The Nassar family slogan is ‘We refuse to be enemies.’ Family members remain committed to Christian principles

by Kathy Melvin | Presbyterian News Service

Daoud Nassar, one of two brothers attacked at the Tent of Nations farm on Jan. 28, spoke out about the attack this week. (Photo by Douglas Dicks)

LOUISVILLE — Mission co-worker Douglas Dicks traveled to the Tent of Nations on a cold, wet, foggy morning this week for a press conference and meeting with faith leaders and other dignitaries hosted by the Nassar family. Brothers Daoud and Daher Nassar were hospitalized after a vicious attack at their farm on Jan. 28.

The Tent of Nations is a 106-year-old organic farm in the hills southwest of Bethlehem owned by the Nassar family, a Palestinian Christian Lutheran family.

Their slogan, painted on a rock found at the entrance to the farm, says simply, “We refuse to be enemies.”

The rock at the entrance to the Tent of Nations names the principle on which the farm operates. (Photo by Kathy Melvin)

The family’s dedication to peace was tested on Jan. 28, when the brothers were attacked by fellow Palestinians from a nearby village and spent several days in the hospital in critical condition. They were attacked with iron bars and large sticks by 15 masked individuals. Although the physical scars are fading, the emotional ones will take longer to heal. Yet they remain committed to the principles on which the farm operates.

There was also damage to structures of the property. Several olive trees were destroyed.

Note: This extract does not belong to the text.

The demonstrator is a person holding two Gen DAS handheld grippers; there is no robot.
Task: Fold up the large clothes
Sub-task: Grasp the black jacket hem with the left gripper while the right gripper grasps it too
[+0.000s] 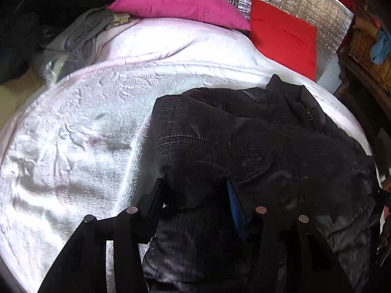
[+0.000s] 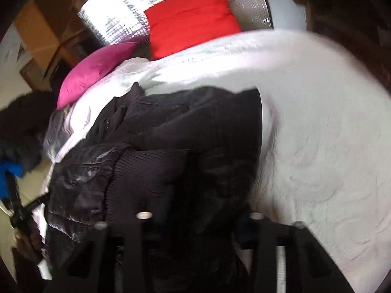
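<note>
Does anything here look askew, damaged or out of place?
Nothing damaged or spilled. The black jacket lies bunched on the white bedspread, collar crumpled toward the red pillow. Both grippers have jacket fabric between their fingers.

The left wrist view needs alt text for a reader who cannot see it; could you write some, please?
The left gripper pinches the near edge of a black puffer jacket lying on a white bedspread. Behind it lie a magenta pillow and a red pillow.
</note>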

At this week’s meeting were representatives from the nearby Arab village of Nahalin. The community’s mayor addressed the crowd, condemning the attacks. Palestinian President Mahmoud Abbas also called to express his concern.

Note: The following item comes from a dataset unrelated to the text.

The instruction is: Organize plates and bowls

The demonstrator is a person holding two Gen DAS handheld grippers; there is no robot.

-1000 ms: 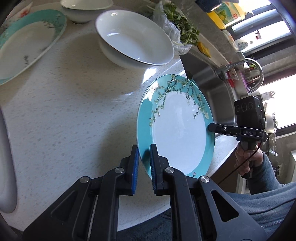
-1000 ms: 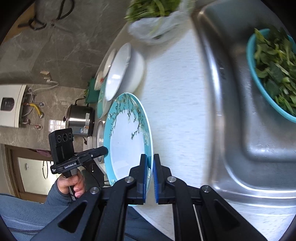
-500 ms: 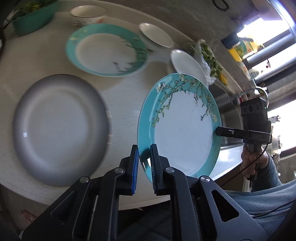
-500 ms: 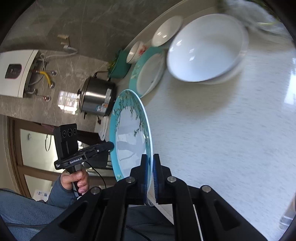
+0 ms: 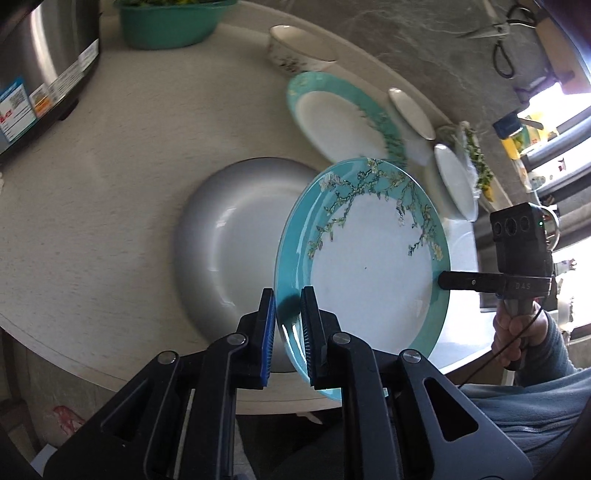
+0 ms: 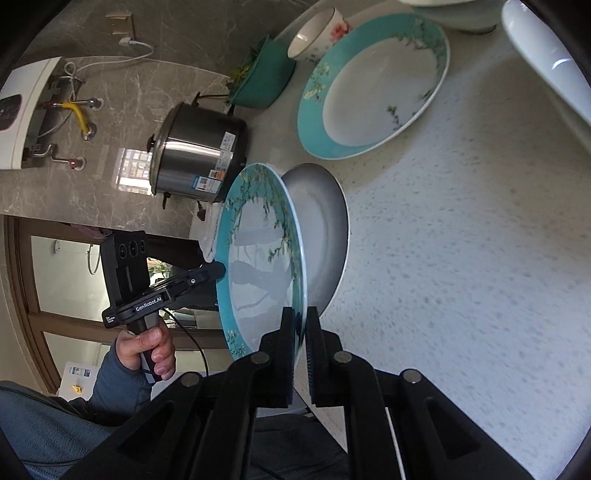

Daoud Nassar said they were grateful for the gesture but are still hoping for the arrest of the perpetrators. “We need not just words, but deeds,” he said.

He also issued a call for local supporters to commit to spending nights on the farm so that they have a security presence.

Amal Nassar, a 2018 International Peacemaker, looks at some of the olive trees destroyed during the attack at the Tent of Nations. (Photo by Douglas Dicks)

Amal Nassar, Daoud and Daher’s sister and an International Peacemaker in 2018, worked with volunteers to clean up the property and feed the farm animals while her brothers recovered. Dicks  helped her feed the animals.

Jonathan Kuttab, executive director of Friends of Sabeel North America (FOSNA), a Palestinian liberation theology organization, also visited the brothers after the attack. He talked about the visit in a FOSNA newsletter and during a phone conversation. Kuttab splits his time between the U.S. and Israel-Palestine. He is also an attorney and has represented the Nassar family in the Israeli courts.

The Nassar family holds a legitimate deed to the land, which is surrounded on all sides by Israeli settlements. The family has been fighting in the High Court of Israel to be recognized as legal owners of the property for more than 30 years.

Jonathan Kuttab (Photo courtesy of Friends of Sabeel North America)

“The Nassars must defend themselves on several fronts: from attacks by Israeli settlers, from attacks by Palestinian thugs, and from attacks in the court as they wage a legal battle to hang on to land coveted by the settlers,” Kuttab said in a recent communication to supporters. “In each battle, the existence of concerned outsiders who are willing to intervene, both morally and bodily, to support their ‘sumud’ (or ‘steadfastness’) is of the utmost importance.”

Kuttab, who is currently in Israel-Palestine, said he was able to bring the Nassar family some good news from his law office. He said an Israeli judge has recently issued a ruling dismissing a specific action brought to the court by the Jewish settlers who were demanding that the Military Government and its Civil Administration speed up the process of evicting the Nassars.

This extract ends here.